Да. Я не беспризорница. Надеюсь, вы не считаете всех бродячих артистов беспризорниками?!
Пытаясь сгладить неловкость, мама Ирена пододвинула ко мне чашку с шоколадом, молча. Мне стало стыдно. Вместо извинения я протянула ей рисунок.
Анниляйн, вот у кого тебе следует поучиться, смотри!
Кстати, это единственный набросок, который я сделала с Анни. Его застеклили и повесили в комнате, где я частенько ночевала. Комната для гостей, с белоснежной постелью. У меня появилось пристанище. И новая мама.
Госпожу Вотиц депортировали из Терезина в Освенцим в декабре 1943 года, к тому времени она уже с трудом передвигалась, и одна из моих учениц несла за ней маленький чемодан с большим номером.
Выйдя замуж в Праге за своего кузена, я нашла себе еще одну маму, Аделу. Она приходилась родной сестрой моей покойной маме Каролине.
Адела погибла в Треблинке в октябре 1942 года.
Такая вот история стряслась с моими мамами.
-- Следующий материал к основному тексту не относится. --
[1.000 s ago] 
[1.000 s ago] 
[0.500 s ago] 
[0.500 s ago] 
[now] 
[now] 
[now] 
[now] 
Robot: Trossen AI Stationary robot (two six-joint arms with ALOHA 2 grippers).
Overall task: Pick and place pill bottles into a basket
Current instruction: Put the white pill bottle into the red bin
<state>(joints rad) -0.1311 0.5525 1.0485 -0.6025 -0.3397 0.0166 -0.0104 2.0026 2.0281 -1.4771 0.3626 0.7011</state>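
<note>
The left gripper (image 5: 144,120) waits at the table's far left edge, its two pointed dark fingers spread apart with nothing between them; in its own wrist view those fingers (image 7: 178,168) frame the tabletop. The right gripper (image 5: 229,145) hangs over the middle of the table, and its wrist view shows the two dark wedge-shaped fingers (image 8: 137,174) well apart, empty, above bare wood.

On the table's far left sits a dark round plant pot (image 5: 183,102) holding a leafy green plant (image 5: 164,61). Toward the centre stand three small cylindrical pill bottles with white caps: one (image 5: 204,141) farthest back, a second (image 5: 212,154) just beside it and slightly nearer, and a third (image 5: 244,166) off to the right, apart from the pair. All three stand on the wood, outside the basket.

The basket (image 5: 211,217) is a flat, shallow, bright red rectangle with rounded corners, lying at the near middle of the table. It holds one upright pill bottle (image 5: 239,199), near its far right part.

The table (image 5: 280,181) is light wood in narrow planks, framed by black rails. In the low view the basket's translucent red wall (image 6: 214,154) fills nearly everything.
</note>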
Я была старше Анни на два года. Разница в возрасте с годами перестала быть ощутимой, но отношение к ней как к младшей сохранилось на всю жизнь. Анни умерла в Палестине в день моего рождения, в 1945 году, а я погибла в Освенциме 9 октября 1944 года, и уж чей это был день рождения, не знаю.
5. Война и жизнь
Я поступила в Академию художеств на текстильное отделение и одновременно на рисовальные курсы к профессору Чижеку.
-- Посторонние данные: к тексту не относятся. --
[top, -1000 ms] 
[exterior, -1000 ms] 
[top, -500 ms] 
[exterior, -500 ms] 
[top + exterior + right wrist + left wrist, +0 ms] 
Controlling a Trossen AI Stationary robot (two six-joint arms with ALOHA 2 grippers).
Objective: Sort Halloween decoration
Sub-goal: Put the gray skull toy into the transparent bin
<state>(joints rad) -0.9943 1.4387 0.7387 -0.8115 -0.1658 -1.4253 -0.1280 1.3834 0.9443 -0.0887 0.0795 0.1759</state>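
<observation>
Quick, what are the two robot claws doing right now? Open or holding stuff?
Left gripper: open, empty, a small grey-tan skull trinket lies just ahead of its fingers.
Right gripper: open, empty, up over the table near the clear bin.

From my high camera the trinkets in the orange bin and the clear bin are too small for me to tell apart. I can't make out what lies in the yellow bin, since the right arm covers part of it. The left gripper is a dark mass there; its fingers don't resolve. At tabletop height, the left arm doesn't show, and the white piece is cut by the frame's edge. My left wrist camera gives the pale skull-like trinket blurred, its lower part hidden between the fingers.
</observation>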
Импозантный выходец из «Богемского Рая» проповедовал свободное творчество – бескрайние фруктовые сады, где деревья щедро плодоносят, не размышляя ни о виде, ни о форме своих плодов. Вот образец абсолютного самовыражения!
Смутно помню, как он выглядел. Продолговатое лицо, густые усы и борода, монокль на левом глазу, пожалуй, этим его сходство с моим отцом и исчерпывается. У Чижека был поощрительный взгляд, с каким рождаются на свет педагоги и врачи.
Он появился в Вене в середине восьмидесятых годов, снял комнату, и дети хозяев повадились к нему в гости – рисовать. К ним присоединились дети соседей. За год до моего рождения Чижек открыл в Вене школу, первым пунктом ее устава было «Расположение к ребенку».
Я росла, Чижек набирался профессионального опыта. Разумеется, не ради меня, а ради общего дела – реформы в педагогике.
«Мой метод свободен от всякого давления, у меня нет заготовленного плана работы, мы с детьми идем от простого к сложному, ученики могут делать все, что пожелают, все, что находится в сфере их внутренних стремлений».
В своем отрицании всяческих ограничений и рамок Чижек сходился с дадаистами. Те считали, что в основе любого творческого акта лежит случай. Случайное, неожиданное для самого автора произведение и есть настоящее чудо творчества. Чижек отдавал предпочтение спонтанности, непосредственному выражению эмоций.
Здесь самое место упомянуть Фрейда. За два года до моего рождения с его подачи возник термин психоанализ, а когда мне было два года и еще была жива моя мама Каролина, создатель «психоанализа» ввел в науку о бессознательном термины «либидо» и «эдипов комплекс». Подавление либидо, т.е. сексуальных желаний, является причиной неврозов. Неудовлетворенное влечение может быть сублимировано, то бишь перенаправлено на несексуальные цели, например на творчество. Термин «искусствотерапия» возник гораздо позже, меня тогда уже на свете не было.
«Покажите мне сегодня вашу душу!» – призывал нас Чижек, и мы рисовали ему такие картины неосознанных чувств, что нас записывали на консультацию к психоаналитику. У Чижека не было чувства юмора, возможно, именно благодаря этому он и преуспел в чиновничьих делах. Несколько лет он боролся за утверждение своего проекта реформы преподавания искусства в государственных школах Вены. И победил. Уроки рисования были признаны важными, а Чижека произвели в рыцари ордена Франца-Иосифа.